Classical home listening: Schumann and Schubert string quartets and more

• Robert Schumann, who suffered mood swings and periods of severe mental instability, wrote his three string quartets in the “miracle” year of 1842. These Opus 41 works, completed within a few weeks, remain relatively unfamiliar. In their original lineup, and on Deutsche Grammophon, the Emerson String Quartet only recorded one. Now, in a debut recording on the Pentatone label, the Emerson Quartet’s Schumann: String Quartets shows these works in all their variety, intensity and, so often, mystery.

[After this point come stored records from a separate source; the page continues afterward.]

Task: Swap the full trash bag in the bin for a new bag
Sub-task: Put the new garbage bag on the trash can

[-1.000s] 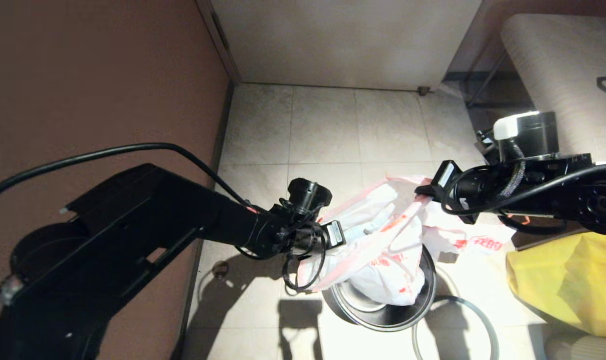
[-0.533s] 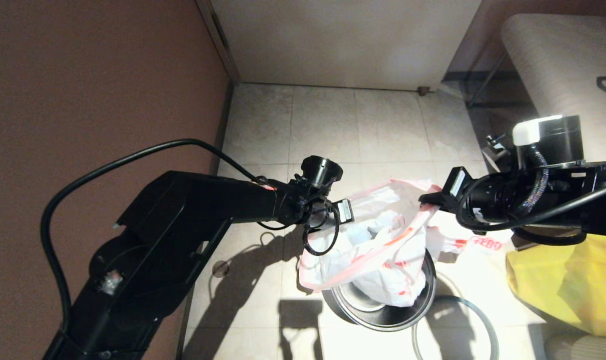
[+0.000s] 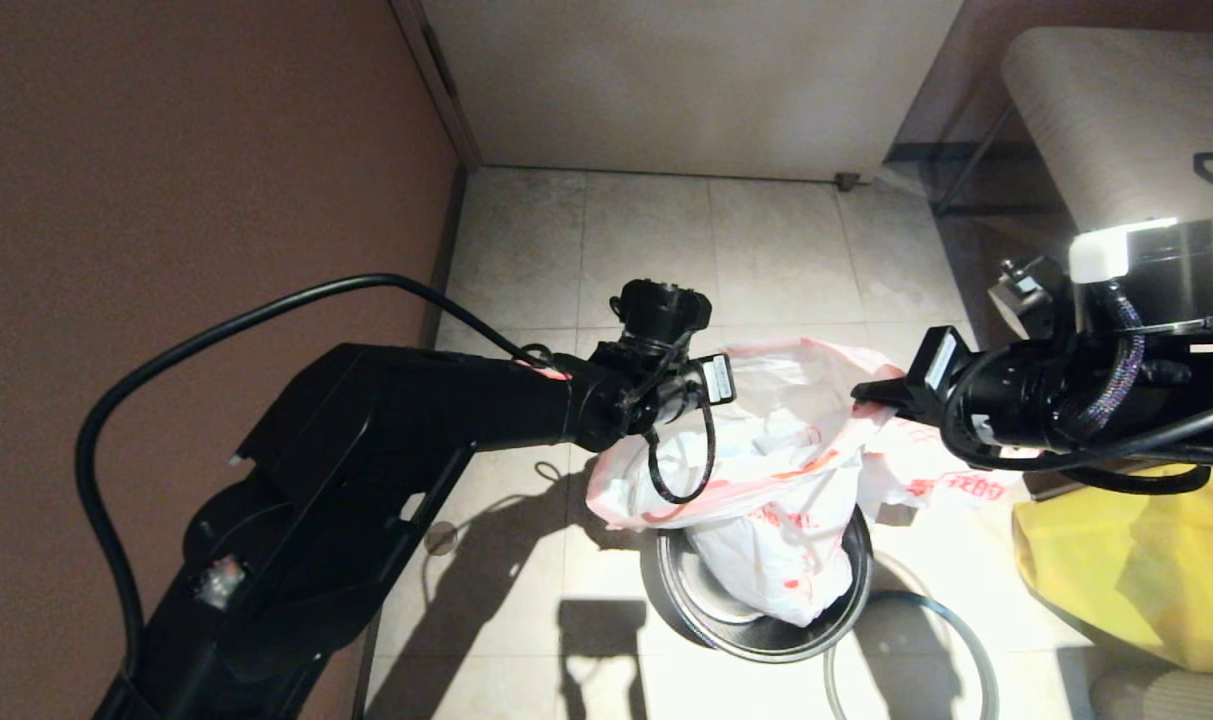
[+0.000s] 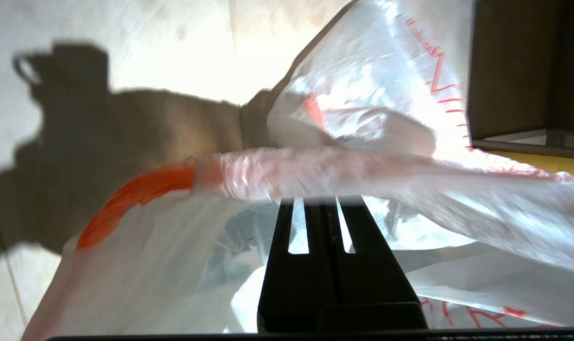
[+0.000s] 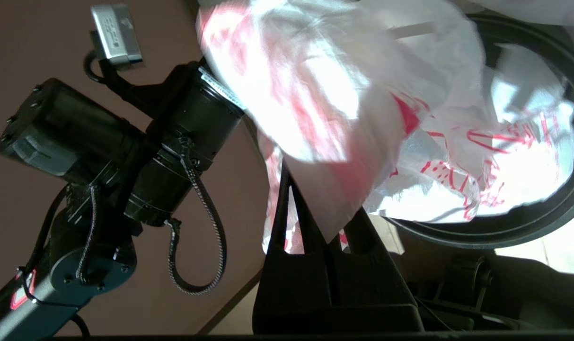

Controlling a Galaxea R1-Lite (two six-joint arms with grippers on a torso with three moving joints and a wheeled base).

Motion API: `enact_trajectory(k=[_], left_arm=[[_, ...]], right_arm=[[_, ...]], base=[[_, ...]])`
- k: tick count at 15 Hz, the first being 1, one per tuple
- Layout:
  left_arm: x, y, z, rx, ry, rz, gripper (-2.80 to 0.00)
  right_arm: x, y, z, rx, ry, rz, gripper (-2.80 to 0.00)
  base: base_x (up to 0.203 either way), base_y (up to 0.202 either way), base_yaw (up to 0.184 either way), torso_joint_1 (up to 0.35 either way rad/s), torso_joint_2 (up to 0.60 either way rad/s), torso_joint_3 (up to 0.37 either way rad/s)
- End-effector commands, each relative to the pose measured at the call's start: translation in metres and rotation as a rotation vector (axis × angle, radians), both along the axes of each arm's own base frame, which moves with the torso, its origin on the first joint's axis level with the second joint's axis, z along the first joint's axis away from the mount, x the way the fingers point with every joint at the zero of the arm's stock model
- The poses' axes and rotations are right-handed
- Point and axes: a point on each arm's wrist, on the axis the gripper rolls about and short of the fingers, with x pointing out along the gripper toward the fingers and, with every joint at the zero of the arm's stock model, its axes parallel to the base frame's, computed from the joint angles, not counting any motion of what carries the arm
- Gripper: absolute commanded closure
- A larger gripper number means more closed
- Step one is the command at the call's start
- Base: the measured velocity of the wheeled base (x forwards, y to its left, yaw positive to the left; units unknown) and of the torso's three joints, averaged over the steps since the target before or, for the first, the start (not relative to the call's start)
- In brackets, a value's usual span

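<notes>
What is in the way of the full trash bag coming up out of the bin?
Nothing visible. The left gripper and right gripper are both shut on the top of the full trash bag, and only open air shows above the bin.

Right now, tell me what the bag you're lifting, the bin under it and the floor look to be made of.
Full trash bag: thin translucent white plastic film, crinkled and glossy, red print and drawstring; the contents show through.
Bin: its inside gleams silvery, like metal or glossy plastic; I cannot tell which.
Floor: pale square tiles with grout lines, probably ceramic, faint sheen.
</notes>
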Motion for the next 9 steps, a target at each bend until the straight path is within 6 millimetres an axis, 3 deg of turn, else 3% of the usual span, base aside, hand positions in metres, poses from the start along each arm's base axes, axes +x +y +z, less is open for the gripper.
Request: enact_trajectory(k=[1,4,7,9], left_arm=[[-0.002,-0.001,0.007,0.01,-0.038,0.019,0.0],[-0.022,0.005,0.032,-0.007,-0.032,0.096,0.0],[-0.067,0.03,0.061,-0.019,0.092,0.139,0.0],[-0.101,0.047,0.051,0.029,0.287,0.182,0.0]], right_arm=[[-0.006,-0.001,0.003,0.008,-0.009,0.003,0.0],[-0.005,0.001,-0.006,-0.002,0.019,0.008,0.0],[0.005,0.004,-0.021,-0.017,0.059,-0.001,0.0],[0.011,0.006,-0.024,-0.01,0.045,-0.008,0.0]], base=[[0.0,0.0,0.0,0.0,0.0,0.0],[0.0,0.0,0.0,0.0,0.0,0.0],[0.0,0.0,0.0,0.0,0.0,0.0],[0.0,0.0,0.0,0.0,0.0,0.0]])
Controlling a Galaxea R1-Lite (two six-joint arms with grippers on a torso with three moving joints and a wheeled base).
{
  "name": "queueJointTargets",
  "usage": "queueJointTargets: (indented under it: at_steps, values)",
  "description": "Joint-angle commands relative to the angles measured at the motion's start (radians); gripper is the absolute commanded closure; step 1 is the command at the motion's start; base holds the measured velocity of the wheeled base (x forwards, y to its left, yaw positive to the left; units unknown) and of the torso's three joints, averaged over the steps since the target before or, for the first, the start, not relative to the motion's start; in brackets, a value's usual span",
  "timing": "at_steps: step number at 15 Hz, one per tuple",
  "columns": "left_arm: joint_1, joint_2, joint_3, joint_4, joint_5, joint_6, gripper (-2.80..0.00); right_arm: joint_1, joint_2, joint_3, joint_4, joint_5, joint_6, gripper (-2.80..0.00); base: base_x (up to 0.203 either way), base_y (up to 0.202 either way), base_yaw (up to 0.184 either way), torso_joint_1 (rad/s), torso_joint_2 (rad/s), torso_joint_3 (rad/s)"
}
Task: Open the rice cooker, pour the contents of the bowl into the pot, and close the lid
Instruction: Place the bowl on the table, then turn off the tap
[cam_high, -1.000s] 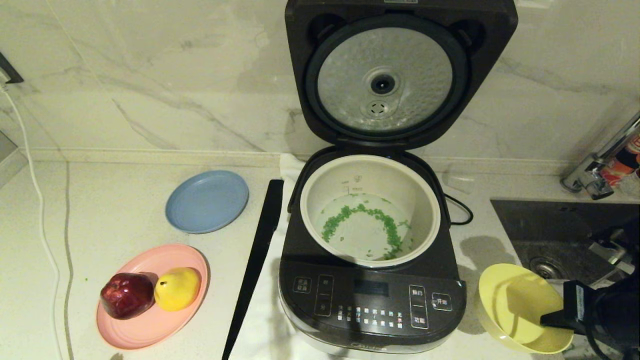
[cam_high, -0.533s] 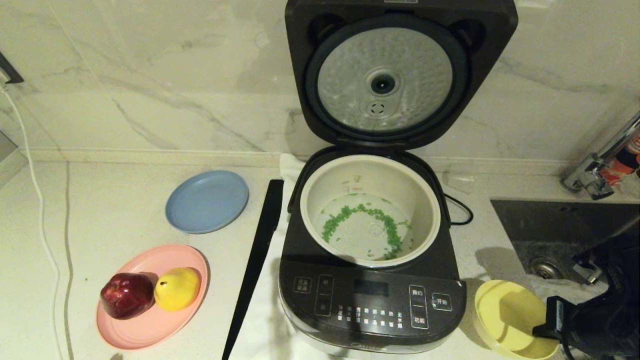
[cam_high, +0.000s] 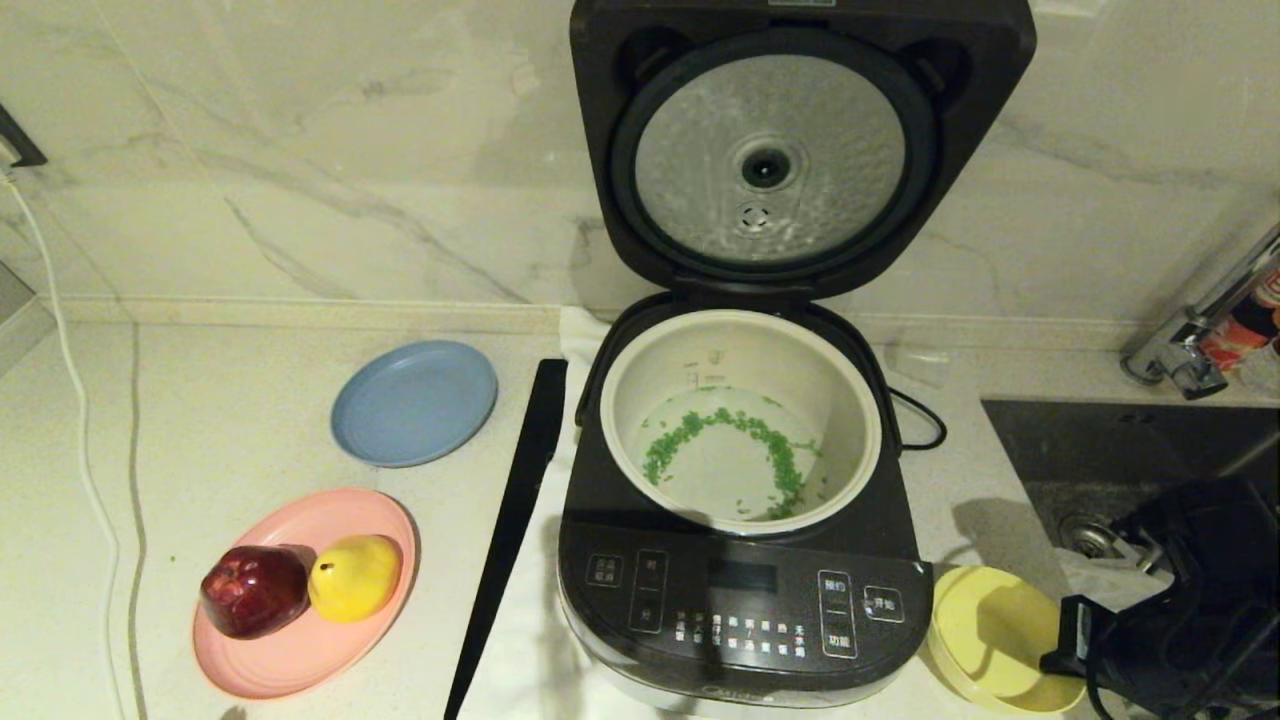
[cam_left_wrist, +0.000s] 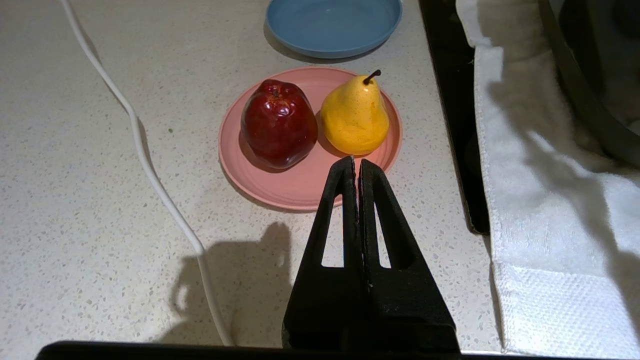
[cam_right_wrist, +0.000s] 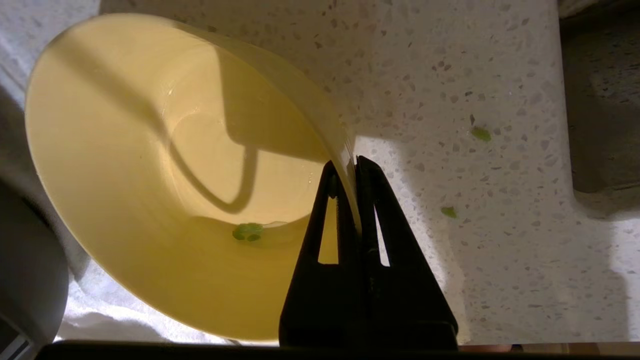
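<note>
On your worktop (cam_high: 230, 420) the rice cooker (cam_high: 745, 610) is standing with the lid (cam_high: 800, 140) swung fully upright, and the pot (cam_high: 740, 420) inside is holding the green contents (cam_high: 770, 450) in a ring on its floor. You are seeing the bowl (cam_high: 985, 630) sitting low just right of the cooker's front corner, with the right pincer (cam_right_wrist: 350, 167) clamping its rim, one finger inside and one outside, and a couple of green bits (cam_right_wrist: 248, 231) lying in its bottom. The left pincer (cam_left_wrist: 356, 162) is hovering fully closed, gripping nothing, near the pink plate (cam_left_wrist: 300, 185) carrying an apple (cam_left_wrist: 277, 122) and a pear (cam_left_wrist: 355, 117).
</note>
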Motion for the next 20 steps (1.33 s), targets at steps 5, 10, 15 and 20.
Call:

As usual with this group, the two violinists – Eugene Drucker and Philip Setzer – successfully share the leader’s role: Drucker plays first violin in Nos 1 and 2, Setzer in No 3. Viola player Lawrence Dutton and cellist Paul Watkins, well paired in their supple precision, make light work of the frequent tangles of counterpoint in each of these quartets. The Emersons’ clarity shows the music in all its extraordinary originality.

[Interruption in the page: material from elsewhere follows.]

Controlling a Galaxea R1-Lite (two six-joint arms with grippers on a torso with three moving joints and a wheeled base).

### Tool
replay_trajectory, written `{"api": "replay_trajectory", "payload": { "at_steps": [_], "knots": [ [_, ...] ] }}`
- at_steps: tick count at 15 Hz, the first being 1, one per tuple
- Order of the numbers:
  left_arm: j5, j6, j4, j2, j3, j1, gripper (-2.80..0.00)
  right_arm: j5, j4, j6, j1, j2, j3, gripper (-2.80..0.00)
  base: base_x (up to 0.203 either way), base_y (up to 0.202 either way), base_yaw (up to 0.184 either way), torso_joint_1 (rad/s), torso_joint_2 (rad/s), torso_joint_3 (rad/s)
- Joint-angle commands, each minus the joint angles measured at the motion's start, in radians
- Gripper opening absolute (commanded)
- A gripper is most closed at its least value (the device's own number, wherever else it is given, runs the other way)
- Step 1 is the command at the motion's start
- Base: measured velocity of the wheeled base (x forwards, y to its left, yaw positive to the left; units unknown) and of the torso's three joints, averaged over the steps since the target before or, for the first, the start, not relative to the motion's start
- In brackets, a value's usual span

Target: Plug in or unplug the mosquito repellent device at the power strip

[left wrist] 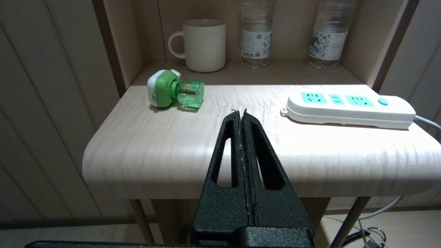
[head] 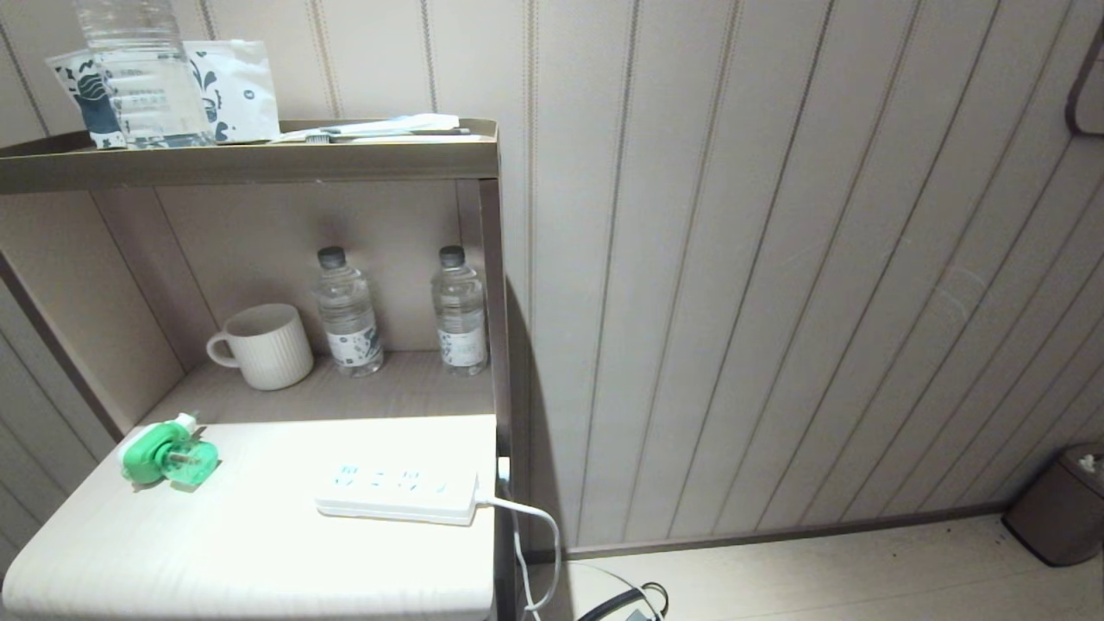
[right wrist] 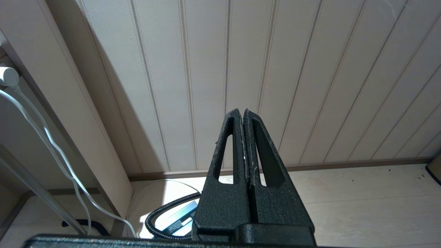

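Note:
The mosquito repellent device [head: 166,454] [left wrist: 174,89], a green bottle under a white-and-green cap, lies on its side at the back left of the pale table top, unplugged. The white power strip [head: 398,492] [left wrist: 349,107] lies flat toward the table's right edge, its sockets empty and its cord running off the right end. My left gripper [left wrist: 242,112] hangs shut in front of the table, short of its front edge, between the device and the strip, holding nothing. My right gripper [right wrist: 240,111] is shut and empty, facing the panelled wall beside the table. Neither arm shows in the head view.
A ribbed white mug [head: 261,345] and two clear water bottles [head: 348,312] [head: 459,310] stand on the shelf behind the table top. An upper shelf [head: 259,159] holds a large bottle and packets. Cables [right wrist: 51,144] hang down the table's right side; a small bin [head: 1059,504] stands far right.

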Motion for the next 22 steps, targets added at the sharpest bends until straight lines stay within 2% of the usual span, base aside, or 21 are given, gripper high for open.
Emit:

• The Arod Quartet, founded in Paris in 2013, take their name, meaning agile and swift, from a horse ridden bareback and without reins in Tolkien’s The Lord of the Rings. It suits the ensemble’s daring, almost hair-raising playing on their latest disc: Schubert’s Death and the Maiden (Erato), Quartet No 14 in D minor, with Quartet No 4 in C and the Quartettsatz in C minor.

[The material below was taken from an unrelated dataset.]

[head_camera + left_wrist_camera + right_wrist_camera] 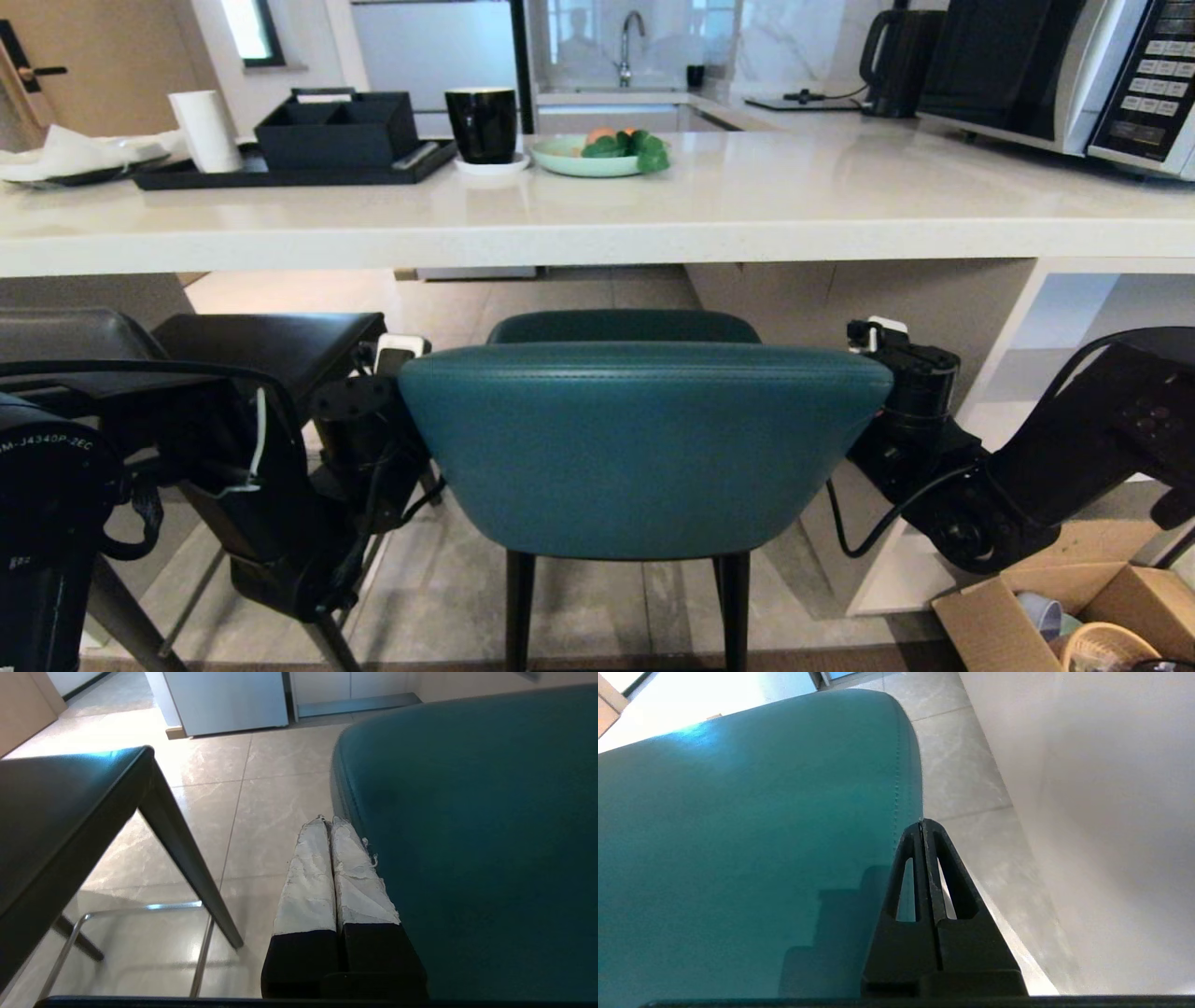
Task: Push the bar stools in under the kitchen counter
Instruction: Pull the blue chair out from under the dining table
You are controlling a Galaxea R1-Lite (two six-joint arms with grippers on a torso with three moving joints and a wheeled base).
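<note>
Nearest the camera, at the lower left of the head view, the left arm reaches forward and inward beside the teal stool (644, 448), while the right arm comes in from the right edge, bent at the elbow, toward the other end of the curved back. In the left wrist view the left pincer (329, 823) has its white-wrapped fingers (308, 877) pressed together, holding nothing, lying just beside the left edge of the teal back, touching or nearly so. In the right wrist view the right pincer (922, 823) is likewise closed on nothing, its black fingers (952, 877) together just beside the stitched right edge of the back. The teal stool stands in the centre of the head view, its back facing the camera and its seat partly under the front edge of the tabletop (803, 201). The dark grey stool (271, 341) sits at centre left, close beside the teal one, its seat also partly under the edge. A cardboard box (1055, 611) lies on the floor at the lower right. Farther off, on the tabletop, stand a black tray (280, 173), a black mug (481, 123), a green plate (583, 157) and, at the upper right, a microwave (1074, 70).
</note>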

The opening chords of the title quartet, played fiercely and with very little vibrato, are detonated with raw energy. The second-movement theme and variations rattle along at a brisk speed but manage to retain elegance. The final Presto gallops to its febrile conclusion: if you’ve ever felt jaded by this famous work, the Arod’s performance will shatter your preconceptions. Another excellent quartet, Quartetto di Cremona, have just released Italian Postcards (Avie): music by Wolf, Mozart, Bernstein and Tchaikovsky, played with zest and sparkle.

Spitalfields Music, a highlight of London’s winter calendar, has reinvented itself for a wider digital audience. The Dunedin Consort will perform baroque music by Schütz, Monteverdi and Barbara Strozzi. In Fast Food, Fast Music, you can hear eight world premieres. Saturday 5 December, 3-10pm, £15; available until 19 December.